Before he knew it, Snow said, he and B.B. found themselves in Memphis broadcasting on WDIA-FM, the pioneering black station. They performed with artists such as Albert King, Johnny Cash, Otis Redding, Roy Orbison and Junior Parker.

Snow cut a album with Sun Records in 1955. This advanced Snow’s career by distributing songs like Bringin’ Love Back Home around the nation.

Over the generations, Snow said lack of recognition generation after generation led blues men to further their horizons by traveling to the blues scene on Maxwell Street in Chicago or other larger cities. Memphis and the hill country could not support many blacks in the early 1940s, so Snow journeyed north.

Snow retired from music in 1967 because of an alcohol problem. In 1980, he settled in Springfield and was inducted into Springfield Blues Hall of Fame 14 years later.

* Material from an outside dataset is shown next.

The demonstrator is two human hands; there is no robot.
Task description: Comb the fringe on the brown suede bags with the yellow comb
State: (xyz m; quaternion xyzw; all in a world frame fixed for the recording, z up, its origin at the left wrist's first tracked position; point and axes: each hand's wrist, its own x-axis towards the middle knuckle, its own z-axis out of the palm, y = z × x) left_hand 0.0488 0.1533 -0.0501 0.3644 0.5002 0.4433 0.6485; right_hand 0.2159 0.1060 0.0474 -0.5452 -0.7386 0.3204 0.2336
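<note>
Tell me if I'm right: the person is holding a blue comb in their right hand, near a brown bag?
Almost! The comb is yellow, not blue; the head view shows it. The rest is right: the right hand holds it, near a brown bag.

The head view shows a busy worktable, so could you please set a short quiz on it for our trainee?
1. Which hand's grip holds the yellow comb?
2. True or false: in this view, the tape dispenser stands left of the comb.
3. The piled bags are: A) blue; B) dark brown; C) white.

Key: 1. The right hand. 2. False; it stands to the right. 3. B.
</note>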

After 25 years of retirement, Snow hit the road in 1992 and is now trying to record. The rumor is, he was approached at the Chicago Blues Fest in 1992 by Alligator Records, a Chicago-based blues label known for recording artists like Koko Taylor and J.J. Cale.

Eddie Snow and The Snowflakes will play at Pinch Penny Pub 9:30 p.m. tomorrow. Cover is $2.